Security experts say the multi-day outage is a sign of things to come as cyber criminals continue to aggressively scour the Internet of Things (IoT) for vulnerable and poorly-secured routers, Internet-connected cameras and digital video recorders (DVRs). Once enslaved, the IoT devices can be used and rented out for a variety of purposes — from conducting massive denial-of-service attacks capable of knocking large Web sites offline to helping cybercriminals stay anonymous online.

An internet-wide scan conducted by Shodan.io suggests there may be more than five million devices vulnerable to the exploit that caused problems for so many DT customers this week. Image: Badcyber.com

An internet-wide scan conducted by Shodan.io suggests there may be as many as five million devices vulnerable to the exploit that caused problems for so many DT customers this week. Image: Badcyber.com

This new variant of Mirai builds on malware source code released at the end of September. That leak came a little more a week after a botnet based on Mirai was used in a record-sized attack that caused KrebsOnSecurity to go offline for several days. Since then, dozens of new Mirai botnets have emerged, all competing for a finite pool of vulnerable IoT systems that can be infected.

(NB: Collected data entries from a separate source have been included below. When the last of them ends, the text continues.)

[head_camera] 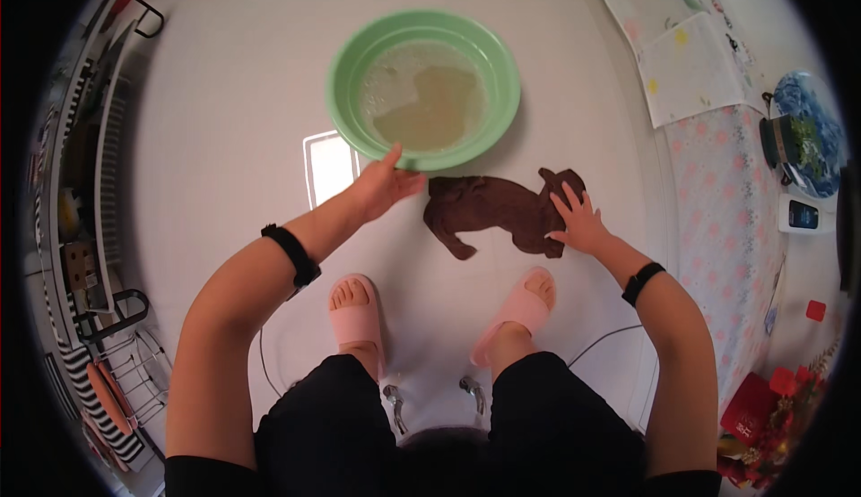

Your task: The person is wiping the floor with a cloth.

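A round green plastic basin [340, 86] rests on the floor in front of me, holding cloudy water with some suds. At its near rim is my left hand [390, 184], the thumb over the edge and the fingers outside and below it. A dark brown cloth [494, 208] lies bunched and curved on the floor, just nearer to me than the basin. My right hand [580, 221] lies with spread fingers on the cloth's right end; whether it pinches any fabric cannot be made out.
My feet in pink slippers [356, 322] [514, 319] stand on the glossy pale floor [235, 93]. Metal legs [397, 406] show between them, and thin dark cables [262, 362] run nearby. A rack with a wire basket [144, 369] lines the left; a cloth-covered surface [720, 181] lines the right.
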Available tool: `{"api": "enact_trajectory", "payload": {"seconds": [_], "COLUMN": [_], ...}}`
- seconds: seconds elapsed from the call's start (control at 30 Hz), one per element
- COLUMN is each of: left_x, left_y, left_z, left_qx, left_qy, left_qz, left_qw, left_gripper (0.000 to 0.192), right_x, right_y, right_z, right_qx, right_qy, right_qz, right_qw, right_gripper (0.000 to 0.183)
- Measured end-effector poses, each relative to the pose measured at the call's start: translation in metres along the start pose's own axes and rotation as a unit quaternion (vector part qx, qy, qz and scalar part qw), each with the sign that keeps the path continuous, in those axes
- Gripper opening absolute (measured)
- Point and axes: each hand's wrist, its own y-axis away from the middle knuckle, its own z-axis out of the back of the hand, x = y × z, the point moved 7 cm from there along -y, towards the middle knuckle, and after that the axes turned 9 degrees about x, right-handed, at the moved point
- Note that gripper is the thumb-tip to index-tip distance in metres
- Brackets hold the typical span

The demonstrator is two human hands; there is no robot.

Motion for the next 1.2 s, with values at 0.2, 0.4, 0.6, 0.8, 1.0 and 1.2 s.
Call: {"api": "enact_trajectory", "payload": {"seconds": [0.2,0.4,0.6,0.8,1.0,1.2], "left_x": [0.0,-0.069,-0.136,-0.226,-0.237,-0.255], "left_y": [-0.029,-0.038,-0.073,-0.085,-0.097,-0.029], "left_z": [-0.004,0.04,0.093,0.14,0.15,0.267], "left_qx": [-0.122,-0.154,-0.142,-0.245,-0.182,-0.426], "left_qy": [0.054,-0.025,-0.021,0.027,0.075,-0.199], "left_qz": [-0.051,-0.094,-0.095,-0.231,-0.248,-0.299], "left_qw": [0.99,0.983,0.985,0.941,0.949,0.831], "left_gripper": [0.038,0.032,0.046,0.059,0.057,0.037], "right_x": [0.001,0.005,0.006,0.005,-0.004,0.029], "right_y": [-0.039,-0.042,-0.039,-0.037,-0.03,-0.034], "right_z": [-0.029,-0.027,-0.03,-0.03,-0.032,-0.004], "right_qx": [-0.018,-0.061,-0.087,-0.118,-0.145,-0.212], "right_qy": [-0.014,-0.022,-0.009,-0.023,-0.032,-0.072], "right_qz": [-0.029,-0.039,-0.023,-0.001,0.015,0.133], "right_qw": [0.999,0.997,0.996,0.993,0.989,0.965], "right_gripper": [0.101,0.107,0.105,0.103,0.098,0.09]}}
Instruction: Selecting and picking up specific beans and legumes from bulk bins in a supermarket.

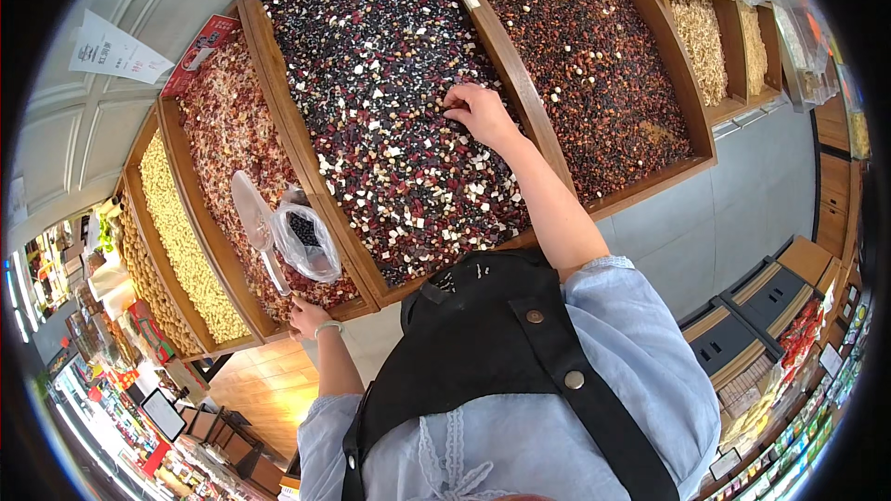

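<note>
My right hand [480, 115] reaches over a wooden bin of mixed beans and grains [418, 174], dark with white cubes and red kidney beans. Its thumb and fingertips are drawn close together just at the mix; whether something small is between them is hidden. My left hand [310, 320] is at the front wooden rail of the neighbouring bin of reddish mix [223, 118]. Just beyond its fingertips lies the handle of a clear plastic scoop [254, 212]. Beside the scoop, an open clear plastic bag [327, 254] holds black beans [303, 229].
Wooden dividers [515, 56] separate the bins. At right is a bin of dark reddish grains [592, 49]; at left, pale yellow beans or nuts [184, 229]. Price signs [122, 49] stand along the back. A tiled floor [759, 174] and dark storage boxes [724, 334] lie to the right.
</note>
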The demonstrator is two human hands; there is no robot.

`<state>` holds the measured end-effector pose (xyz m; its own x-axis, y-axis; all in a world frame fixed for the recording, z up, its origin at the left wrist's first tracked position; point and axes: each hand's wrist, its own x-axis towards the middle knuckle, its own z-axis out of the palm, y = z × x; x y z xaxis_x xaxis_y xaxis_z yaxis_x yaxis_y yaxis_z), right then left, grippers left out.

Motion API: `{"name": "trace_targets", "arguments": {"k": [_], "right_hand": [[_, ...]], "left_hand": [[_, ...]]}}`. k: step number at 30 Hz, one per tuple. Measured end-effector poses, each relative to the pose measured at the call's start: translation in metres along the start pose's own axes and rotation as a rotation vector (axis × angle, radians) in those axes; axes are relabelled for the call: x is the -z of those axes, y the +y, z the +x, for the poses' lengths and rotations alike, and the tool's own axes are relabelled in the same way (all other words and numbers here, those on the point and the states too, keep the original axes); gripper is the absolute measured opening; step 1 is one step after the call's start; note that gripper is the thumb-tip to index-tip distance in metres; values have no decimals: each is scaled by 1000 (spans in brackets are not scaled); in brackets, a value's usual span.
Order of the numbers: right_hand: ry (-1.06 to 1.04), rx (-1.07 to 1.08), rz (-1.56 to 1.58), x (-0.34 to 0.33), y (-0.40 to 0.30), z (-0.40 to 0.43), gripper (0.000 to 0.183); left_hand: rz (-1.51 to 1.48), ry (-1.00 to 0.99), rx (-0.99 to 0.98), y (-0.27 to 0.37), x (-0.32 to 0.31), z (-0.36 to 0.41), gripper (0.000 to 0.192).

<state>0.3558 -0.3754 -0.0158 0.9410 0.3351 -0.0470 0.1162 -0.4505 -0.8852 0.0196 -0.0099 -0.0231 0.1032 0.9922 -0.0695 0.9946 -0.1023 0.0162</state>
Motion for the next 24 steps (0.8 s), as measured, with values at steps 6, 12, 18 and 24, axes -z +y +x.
{"name": "trace_targets", "arguments": {"k": [6, 12, 18, 24], "right_hand": [[51, -1, 73, 9, -10, -11, 17], [28, -227, 241, 12, -3, -13, 13], [71, -446, 790, 16, 9, -13, 11], [72, -511, 1074, 10, 10, -6, 10]], "left_hand": [[51, -14, -60, 6, 10, -8, 59], [-11, 12, -19, -1, 2, 0, 59], [-6, -3, 18, 9, 9, -9, 60], [52, 0, -12, 1, 2, -1, 60]]}}
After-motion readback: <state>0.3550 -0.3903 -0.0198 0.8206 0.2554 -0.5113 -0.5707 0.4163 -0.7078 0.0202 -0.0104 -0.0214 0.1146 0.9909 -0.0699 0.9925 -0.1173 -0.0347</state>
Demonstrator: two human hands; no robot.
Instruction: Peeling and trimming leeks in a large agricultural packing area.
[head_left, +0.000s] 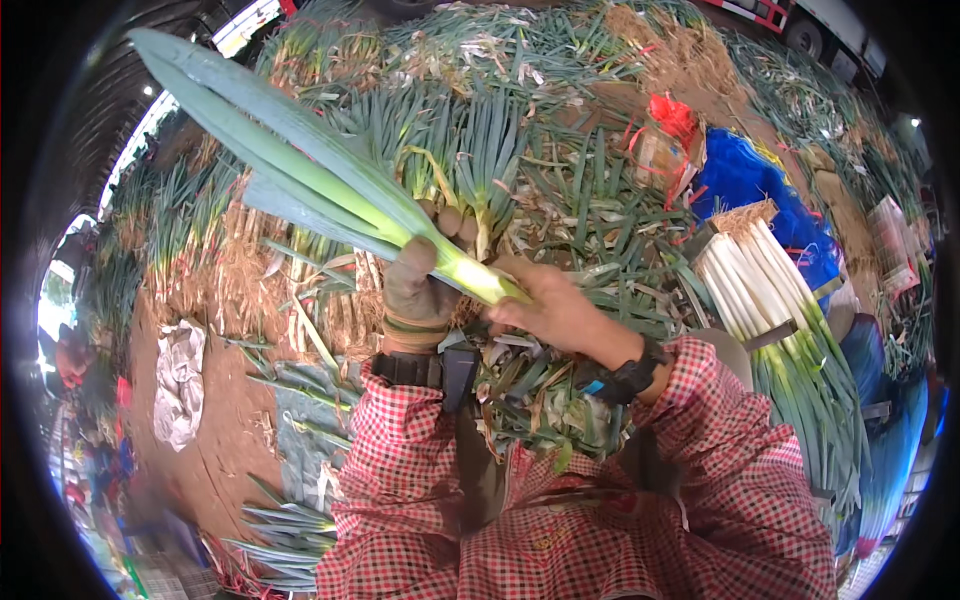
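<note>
A large green onion (330, 176) slants across the view, its broad leaves reaching the upper left. Around its stalk, below the leaf fork, my left hand (420, 277) is closed; its fingers look gloved or soiled, and bands circle the wrist. My right hand (551, 304) pinches the same stalk lower down, by the pale part. What lies beneath the right fingers is hidden. Trimmed leaf scraps (555, 412) lie heaped below my hands, between my legs. To my right, a bundle of cleaned green onions (757, 277) rests in a metal holder, white stalks and trimmed roots upward.
Upright green onions (487, 150) stand just beyond my hands, with more piles behind. A blue plastic bag (739, 169) and a box with red plastic (660, 157) are at the right. Left, a crumpled white sack (180, 382) lies on bare soil (225, 450). A truck (810, 34) stands far right.
</note>
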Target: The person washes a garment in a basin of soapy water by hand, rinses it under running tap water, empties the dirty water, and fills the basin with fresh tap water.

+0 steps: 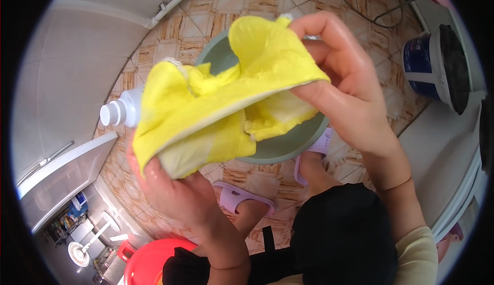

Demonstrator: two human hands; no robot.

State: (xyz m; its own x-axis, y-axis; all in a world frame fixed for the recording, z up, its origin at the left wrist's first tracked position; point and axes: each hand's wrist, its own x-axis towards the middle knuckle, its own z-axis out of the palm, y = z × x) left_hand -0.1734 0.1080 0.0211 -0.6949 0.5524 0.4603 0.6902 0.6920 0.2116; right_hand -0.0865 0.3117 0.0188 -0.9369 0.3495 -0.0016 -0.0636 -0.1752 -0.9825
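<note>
Between my two hands a wet-looking yellow cloth garment [220, 95] is stretched, its pale inner side showing along the lower edge. My left hand [173, 192] grips its lower left end, thumb against the pale inside. At the upper right, my right hand [343, 72] pinches the other end between thumb and fingers. Below the garment a grey-green basin [287, 148] stands on the floor, its inside largely hidden by the cloth. A white plastic bottle [125, 107] with a cap sits left of the basin, partly covered by the garment.
Patterned tiles [270, 177] cover the floor. Purple slippers [247, 200] are on my feet. A red plastic stool or tub [158, 262] is at lower left, a blue-and-white bucket [424, 68] at right. An open door [69, 177] and a white fan [79, 254] lie left.
</note>
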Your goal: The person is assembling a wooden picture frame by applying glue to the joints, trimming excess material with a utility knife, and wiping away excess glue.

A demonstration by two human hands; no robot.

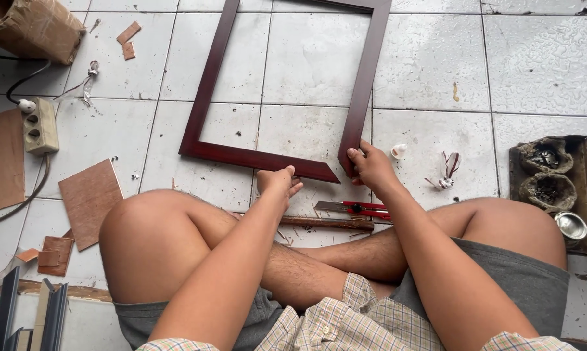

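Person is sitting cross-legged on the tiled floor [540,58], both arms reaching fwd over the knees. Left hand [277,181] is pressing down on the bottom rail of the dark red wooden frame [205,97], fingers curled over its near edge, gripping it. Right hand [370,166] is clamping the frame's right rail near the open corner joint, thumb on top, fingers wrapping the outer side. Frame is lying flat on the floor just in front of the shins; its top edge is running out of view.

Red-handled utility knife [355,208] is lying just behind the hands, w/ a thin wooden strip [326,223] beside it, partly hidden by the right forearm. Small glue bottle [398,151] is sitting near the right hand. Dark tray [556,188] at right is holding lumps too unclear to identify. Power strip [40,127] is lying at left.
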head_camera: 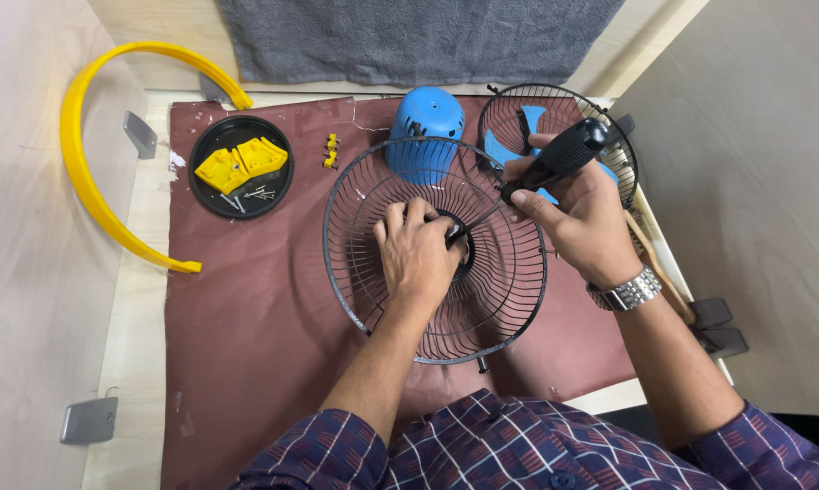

Until this week, all Mirai botnets scanned for the same 60+ factory default usernames and passwords used by millions of IoT devices. But the criminals behind one of the larger Mirai botnets apparently decided to add a new weapon to their arsenal, incorporating exploit code published earlier this month for a security flaw in specific routers made by Zyxel and Speedport.

These companies act as original equipment manufacturers (OEMs) that specialize in building DSL modems that ISPs then ship to customers. The vulnerability exists in communications protocols supported by the devices that ISPs can use to remotely manage all of the customer-premises routers on their network.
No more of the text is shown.